Material provided

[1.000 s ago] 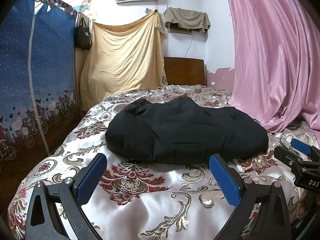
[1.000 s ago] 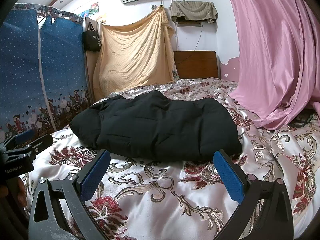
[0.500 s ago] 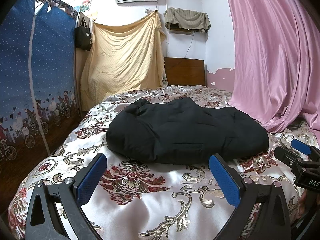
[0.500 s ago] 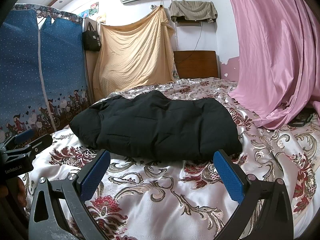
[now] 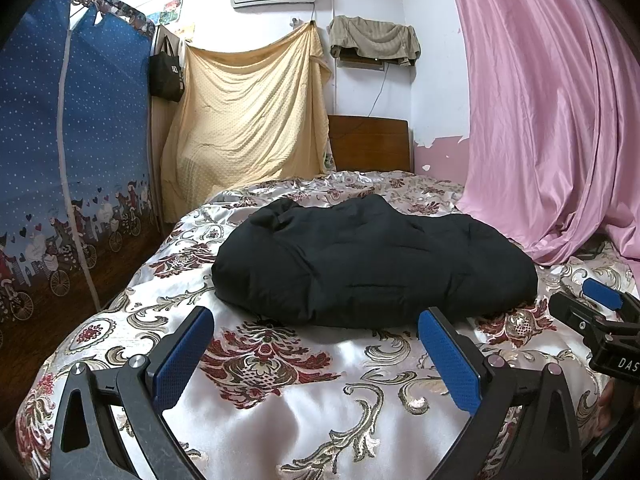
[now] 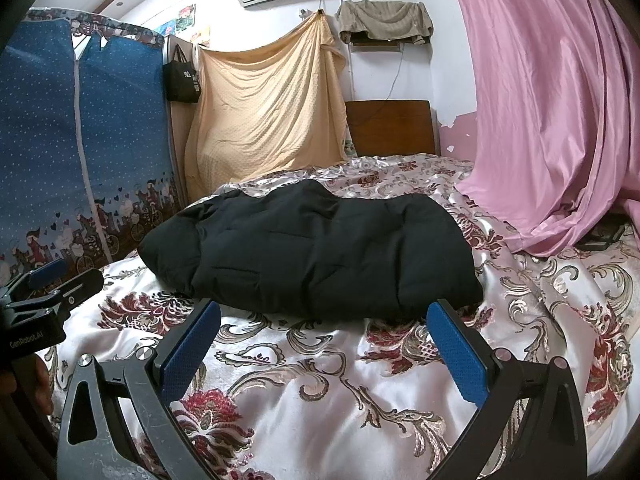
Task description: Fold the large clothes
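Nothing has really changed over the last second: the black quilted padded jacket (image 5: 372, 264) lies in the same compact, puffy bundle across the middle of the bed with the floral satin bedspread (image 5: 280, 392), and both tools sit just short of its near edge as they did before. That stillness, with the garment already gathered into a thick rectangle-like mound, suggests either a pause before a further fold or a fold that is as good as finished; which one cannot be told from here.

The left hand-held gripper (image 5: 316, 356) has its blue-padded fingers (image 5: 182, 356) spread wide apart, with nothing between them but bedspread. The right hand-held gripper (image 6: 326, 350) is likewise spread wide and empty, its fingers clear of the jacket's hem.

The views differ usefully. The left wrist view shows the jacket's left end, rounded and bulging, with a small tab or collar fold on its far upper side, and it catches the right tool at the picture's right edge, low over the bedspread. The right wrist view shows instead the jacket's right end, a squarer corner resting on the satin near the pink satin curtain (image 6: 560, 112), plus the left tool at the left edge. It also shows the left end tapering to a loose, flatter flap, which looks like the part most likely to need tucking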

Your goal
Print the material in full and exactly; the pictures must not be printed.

Response area
[1.000 s ago] 
[1.000 s ago] 
[0.500 s ago] 
[0.500 s ago] 
[now] 
[now] 
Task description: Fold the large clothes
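Nothing has really changed over the last second: the black quilted padded jacket (image 5: 372, 264) lies in the same compact, puffy bundle across the middle of the bed with the floral satin bedspread (image 5: 280, 392), and both tools sit just short of its near edge as they did before. That stillness, with the garment already gathered into a thick rectangle-like mound, suggests either a pause before a further fold or a fold that is as good as finished; which one cannot be told from here.

The left hand-held gripper (image 5: 316, 356) has its blue-padded fingers (image 5: 182, 356) spread wide apart, with nothing between them but bedspread. The right hand-held gripper (image 6: 326, 350) is likewise spread wide and empty, its fingers clear of the jacket's hem.

The views differ usefully. The left wrist view shows the jacket's left end, rounded and bulging, with a small tab or collar fold on its far upper side, and it catches the right tool at the picture's right edge, low over the bedspread. The right wrist view shows instead the jacket's right end, a squarer corner resting on the satin near the pink satin curtain (image 6: 560, 112), plus the left tool at the left edge. It also shows the left end tapering to a loose, flatter flap, which looks like the part most likely to need tucking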

This exercise has nothing more to it.